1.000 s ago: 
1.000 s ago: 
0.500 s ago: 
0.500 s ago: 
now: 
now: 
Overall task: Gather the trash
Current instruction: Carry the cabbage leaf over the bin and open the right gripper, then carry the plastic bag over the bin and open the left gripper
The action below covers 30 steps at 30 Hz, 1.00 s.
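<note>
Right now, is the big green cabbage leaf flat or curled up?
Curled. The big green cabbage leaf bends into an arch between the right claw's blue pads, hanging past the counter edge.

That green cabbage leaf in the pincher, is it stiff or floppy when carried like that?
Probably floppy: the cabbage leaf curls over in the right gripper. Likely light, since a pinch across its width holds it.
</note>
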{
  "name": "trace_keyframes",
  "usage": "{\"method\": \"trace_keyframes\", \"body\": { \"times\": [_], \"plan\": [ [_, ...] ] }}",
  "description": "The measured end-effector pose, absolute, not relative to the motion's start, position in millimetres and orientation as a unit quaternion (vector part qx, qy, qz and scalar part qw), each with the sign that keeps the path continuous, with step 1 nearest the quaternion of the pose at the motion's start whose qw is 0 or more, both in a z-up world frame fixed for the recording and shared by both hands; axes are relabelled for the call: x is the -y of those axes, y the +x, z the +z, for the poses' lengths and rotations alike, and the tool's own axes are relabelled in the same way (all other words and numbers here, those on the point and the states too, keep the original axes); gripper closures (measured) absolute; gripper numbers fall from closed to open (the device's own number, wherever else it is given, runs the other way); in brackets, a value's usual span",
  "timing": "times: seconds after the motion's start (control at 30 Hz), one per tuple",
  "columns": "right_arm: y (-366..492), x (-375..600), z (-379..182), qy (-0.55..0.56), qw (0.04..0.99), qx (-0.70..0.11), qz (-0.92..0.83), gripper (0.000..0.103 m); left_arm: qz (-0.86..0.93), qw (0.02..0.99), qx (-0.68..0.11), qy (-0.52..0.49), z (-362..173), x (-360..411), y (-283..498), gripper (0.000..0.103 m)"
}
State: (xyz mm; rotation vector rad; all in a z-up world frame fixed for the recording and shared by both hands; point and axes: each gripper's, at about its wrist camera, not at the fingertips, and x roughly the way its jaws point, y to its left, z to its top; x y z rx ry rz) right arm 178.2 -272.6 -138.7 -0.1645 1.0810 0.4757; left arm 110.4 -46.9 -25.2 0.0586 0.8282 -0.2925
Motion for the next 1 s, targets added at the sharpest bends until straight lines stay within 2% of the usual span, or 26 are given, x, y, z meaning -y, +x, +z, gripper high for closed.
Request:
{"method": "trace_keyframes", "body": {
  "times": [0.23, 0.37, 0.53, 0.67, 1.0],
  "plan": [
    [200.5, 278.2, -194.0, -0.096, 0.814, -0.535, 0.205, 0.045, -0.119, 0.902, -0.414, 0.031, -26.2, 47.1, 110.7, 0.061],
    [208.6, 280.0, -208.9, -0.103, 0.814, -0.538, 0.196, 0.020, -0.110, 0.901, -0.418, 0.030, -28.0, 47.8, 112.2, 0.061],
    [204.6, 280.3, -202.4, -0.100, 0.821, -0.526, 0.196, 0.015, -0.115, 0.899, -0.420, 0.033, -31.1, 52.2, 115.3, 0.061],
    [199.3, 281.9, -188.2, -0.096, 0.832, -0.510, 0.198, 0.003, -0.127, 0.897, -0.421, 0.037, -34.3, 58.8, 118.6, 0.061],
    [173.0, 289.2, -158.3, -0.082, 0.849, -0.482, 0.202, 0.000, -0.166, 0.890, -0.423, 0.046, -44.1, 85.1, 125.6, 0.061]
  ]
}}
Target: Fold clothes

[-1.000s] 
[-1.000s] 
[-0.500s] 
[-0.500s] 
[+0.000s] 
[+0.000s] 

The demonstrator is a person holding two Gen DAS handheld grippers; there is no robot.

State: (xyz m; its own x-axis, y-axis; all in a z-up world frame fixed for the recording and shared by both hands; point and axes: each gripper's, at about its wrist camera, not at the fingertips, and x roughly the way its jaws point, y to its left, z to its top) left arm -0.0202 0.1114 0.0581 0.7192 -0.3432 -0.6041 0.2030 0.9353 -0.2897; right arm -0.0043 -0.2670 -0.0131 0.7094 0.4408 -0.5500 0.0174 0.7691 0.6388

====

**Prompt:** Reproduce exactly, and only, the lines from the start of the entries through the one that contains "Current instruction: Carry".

**Reply to the task:**
1.000 s ago: 
1.000 s ago: 
0.500 s ago: 
0.500 s ago: 
now: 
now: 
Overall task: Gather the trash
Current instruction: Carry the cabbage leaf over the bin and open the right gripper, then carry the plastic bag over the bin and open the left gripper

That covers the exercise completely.